• _Activity_: Once you have located the line containing "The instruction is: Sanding" in the material below, return it exactly along with each line after it through the line containing "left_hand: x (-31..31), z".

• _Data to examine_:
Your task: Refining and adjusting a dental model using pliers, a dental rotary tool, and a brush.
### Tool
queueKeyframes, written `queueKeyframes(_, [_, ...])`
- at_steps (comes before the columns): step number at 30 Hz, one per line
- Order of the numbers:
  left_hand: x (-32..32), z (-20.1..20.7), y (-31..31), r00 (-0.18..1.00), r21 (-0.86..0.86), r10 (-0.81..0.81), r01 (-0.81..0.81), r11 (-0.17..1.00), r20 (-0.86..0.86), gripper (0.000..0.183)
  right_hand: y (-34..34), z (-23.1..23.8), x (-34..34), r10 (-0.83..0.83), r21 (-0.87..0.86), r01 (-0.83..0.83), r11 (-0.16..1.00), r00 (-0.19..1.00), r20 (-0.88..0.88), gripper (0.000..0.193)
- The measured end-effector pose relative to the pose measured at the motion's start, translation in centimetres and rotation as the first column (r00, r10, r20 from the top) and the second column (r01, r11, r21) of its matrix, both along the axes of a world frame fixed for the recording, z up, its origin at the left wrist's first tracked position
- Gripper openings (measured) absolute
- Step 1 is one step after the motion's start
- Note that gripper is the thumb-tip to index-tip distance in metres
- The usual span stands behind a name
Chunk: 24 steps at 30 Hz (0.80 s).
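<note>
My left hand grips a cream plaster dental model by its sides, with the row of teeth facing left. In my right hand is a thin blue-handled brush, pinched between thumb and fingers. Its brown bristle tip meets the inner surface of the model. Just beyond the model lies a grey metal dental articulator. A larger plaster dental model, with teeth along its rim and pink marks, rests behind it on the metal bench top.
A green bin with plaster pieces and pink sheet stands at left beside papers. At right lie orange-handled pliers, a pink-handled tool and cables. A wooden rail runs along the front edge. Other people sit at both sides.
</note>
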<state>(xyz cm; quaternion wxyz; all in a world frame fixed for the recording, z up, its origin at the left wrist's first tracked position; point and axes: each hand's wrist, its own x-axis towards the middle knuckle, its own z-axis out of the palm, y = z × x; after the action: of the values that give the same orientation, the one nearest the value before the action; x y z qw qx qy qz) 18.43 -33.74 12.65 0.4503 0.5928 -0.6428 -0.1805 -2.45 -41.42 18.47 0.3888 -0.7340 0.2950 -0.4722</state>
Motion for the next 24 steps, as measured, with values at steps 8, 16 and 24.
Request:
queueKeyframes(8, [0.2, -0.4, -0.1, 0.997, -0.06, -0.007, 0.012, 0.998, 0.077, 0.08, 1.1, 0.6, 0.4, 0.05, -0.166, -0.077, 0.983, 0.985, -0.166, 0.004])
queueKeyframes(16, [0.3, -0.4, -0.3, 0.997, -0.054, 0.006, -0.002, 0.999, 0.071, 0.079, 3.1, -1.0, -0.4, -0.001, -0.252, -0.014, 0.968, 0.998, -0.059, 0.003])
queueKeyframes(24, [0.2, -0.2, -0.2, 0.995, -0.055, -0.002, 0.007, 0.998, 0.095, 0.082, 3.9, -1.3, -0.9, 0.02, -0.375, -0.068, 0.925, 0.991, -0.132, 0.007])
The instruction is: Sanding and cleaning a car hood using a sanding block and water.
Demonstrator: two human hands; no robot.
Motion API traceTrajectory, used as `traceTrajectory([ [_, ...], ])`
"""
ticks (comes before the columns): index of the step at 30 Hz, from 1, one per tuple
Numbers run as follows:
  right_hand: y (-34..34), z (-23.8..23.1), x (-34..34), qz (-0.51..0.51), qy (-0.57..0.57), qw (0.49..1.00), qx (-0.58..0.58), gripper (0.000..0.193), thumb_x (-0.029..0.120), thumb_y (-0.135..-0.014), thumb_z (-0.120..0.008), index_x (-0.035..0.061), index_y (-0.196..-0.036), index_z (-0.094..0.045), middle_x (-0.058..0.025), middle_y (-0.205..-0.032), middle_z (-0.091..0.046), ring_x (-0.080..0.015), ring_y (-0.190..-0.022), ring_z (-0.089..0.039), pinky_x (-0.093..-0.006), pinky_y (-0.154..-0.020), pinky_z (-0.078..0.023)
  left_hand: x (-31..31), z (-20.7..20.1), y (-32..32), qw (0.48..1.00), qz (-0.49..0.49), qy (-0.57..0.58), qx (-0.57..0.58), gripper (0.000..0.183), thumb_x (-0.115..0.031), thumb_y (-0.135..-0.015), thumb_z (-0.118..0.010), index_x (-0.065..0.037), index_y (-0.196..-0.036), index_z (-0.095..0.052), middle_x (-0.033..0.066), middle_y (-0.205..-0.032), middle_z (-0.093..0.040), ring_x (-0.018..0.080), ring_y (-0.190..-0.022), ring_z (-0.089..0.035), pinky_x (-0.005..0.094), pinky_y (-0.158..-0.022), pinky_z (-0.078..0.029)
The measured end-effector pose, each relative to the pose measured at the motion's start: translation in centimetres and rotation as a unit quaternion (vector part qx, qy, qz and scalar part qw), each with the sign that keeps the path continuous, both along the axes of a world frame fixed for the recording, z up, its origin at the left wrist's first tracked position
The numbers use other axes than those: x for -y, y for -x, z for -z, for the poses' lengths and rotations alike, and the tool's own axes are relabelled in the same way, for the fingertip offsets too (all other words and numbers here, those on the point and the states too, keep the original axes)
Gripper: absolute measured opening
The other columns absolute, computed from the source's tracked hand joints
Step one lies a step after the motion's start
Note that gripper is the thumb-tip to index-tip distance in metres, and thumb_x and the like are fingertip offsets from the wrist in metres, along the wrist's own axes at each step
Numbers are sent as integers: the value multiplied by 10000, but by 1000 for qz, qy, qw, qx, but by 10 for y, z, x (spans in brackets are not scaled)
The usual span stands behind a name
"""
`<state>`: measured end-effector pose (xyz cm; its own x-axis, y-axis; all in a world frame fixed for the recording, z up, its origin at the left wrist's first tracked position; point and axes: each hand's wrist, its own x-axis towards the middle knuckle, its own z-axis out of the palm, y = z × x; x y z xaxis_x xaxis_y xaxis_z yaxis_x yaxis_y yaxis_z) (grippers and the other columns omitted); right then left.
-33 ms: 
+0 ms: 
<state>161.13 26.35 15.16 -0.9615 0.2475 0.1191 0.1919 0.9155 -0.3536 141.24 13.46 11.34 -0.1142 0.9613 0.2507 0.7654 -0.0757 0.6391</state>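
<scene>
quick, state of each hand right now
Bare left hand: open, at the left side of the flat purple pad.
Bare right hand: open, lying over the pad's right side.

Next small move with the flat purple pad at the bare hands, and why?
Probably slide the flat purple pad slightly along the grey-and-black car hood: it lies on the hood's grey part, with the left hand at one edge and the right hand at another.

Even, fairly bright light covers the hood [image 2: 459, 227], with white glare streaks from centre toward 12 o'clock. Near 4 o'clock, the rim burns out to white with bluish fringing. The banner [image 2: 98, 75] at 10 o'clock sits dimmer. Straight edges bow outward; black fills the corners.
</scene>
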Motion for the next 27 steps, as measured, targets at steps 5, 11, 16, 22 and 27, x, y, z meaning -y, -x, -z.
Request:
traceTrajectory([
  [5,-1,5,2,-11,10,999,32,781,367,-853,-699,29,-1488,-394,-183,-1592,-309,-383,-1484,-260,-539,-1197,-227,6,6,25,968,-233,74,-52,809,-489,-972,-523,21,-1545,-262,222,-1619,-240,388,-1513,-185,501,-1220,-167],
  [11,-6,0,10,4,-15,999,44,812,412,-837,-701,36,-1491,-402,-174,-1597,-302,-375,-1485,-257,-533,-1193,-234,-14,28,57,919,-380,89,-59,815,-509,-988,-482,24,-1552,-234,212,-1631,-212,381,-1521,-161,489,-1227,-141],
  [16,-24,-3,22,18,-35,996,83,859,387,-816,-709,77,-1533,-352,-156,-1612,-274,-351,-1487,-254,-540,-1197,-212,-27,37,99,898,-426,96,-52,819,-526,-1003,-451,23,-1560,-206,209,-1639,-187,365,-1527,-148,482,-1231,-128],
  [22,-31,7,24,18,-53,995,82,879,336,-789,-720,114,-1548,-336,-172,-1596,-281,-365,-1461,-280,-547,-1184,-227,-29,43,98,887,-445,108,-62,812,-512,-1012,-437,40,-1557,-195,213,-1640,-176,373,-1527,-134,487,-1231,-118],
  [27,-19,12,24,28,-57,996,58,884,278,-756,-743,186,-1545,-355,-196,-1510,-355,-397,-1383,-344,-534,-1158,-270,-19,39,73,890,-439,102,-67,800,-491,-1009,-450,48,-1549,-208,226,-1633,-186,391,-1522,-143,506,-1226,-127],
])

• _Solution_:
The instruction is: Sanding and cleaning a car hood using a sanding block and water.
Demonstrator: two human hands; no robot.
Motion API traceTrajectory, used as `traceTrajectory([ [_, ...], ])`
"""
ticks (comes before the columns): index of the step at 30 Hz, from 1, one per tuple
Numbers run as follows:
  right_hand: y (-34..34), z (-23.8..23.1), x (-34..34), qz (-0.51..0.51), qy (-0.57..0.57), qw (0.49..1.00), qx (-0.58..0.58), gripper (0.000..0.193), thumb_x (-0.029..0.120), thumb_y (-0.135..-0.014), thumb_z (-0.120..0.008), index_x (-0.035..0.061), index_y (-0.196..-0.036), index_z (-0.094..0.045), middle_x (-0.058..0.025), middle_y (-0.205..-0.032), middle_z (-0.091..0.046), ring_x (-0.080..0.015), ring_y (-0.190..-0.022), ring_z (-0.089..0.039), pinky_x (-0.093..-0.006), pinky_y (-0.154..-0.020), pinky_z (-0.078..0.023)
  left_hand: x (-31..31), z (-20.7..20.1), y (-32..32), qw (0.48..1.00), qz (-0.49..0.49), qy (-0.57..0.58), qx (-0.57..0.58), gripper (0.000..0.183), thumb_x (-0.115..0.031), thumb_y (-0.135..-0.015), thumb_z (-0.118..0.010), index_x (-0.065..0.037), index_y (-0.196..-0.036), index_z (-0.095..0.052), middle_x (-0.033..0.066), middle_y (-0.205..-0.032), middle_z (-0.093..0.040), ring_x (-0.018..0.080), ring_y (-0.190..-0.022), ring_z (-0.089..0.035), pinky_x (-0.005..0.094), pinky_y (-0.158..-0.022), pinky_z (-0.078..0.029)

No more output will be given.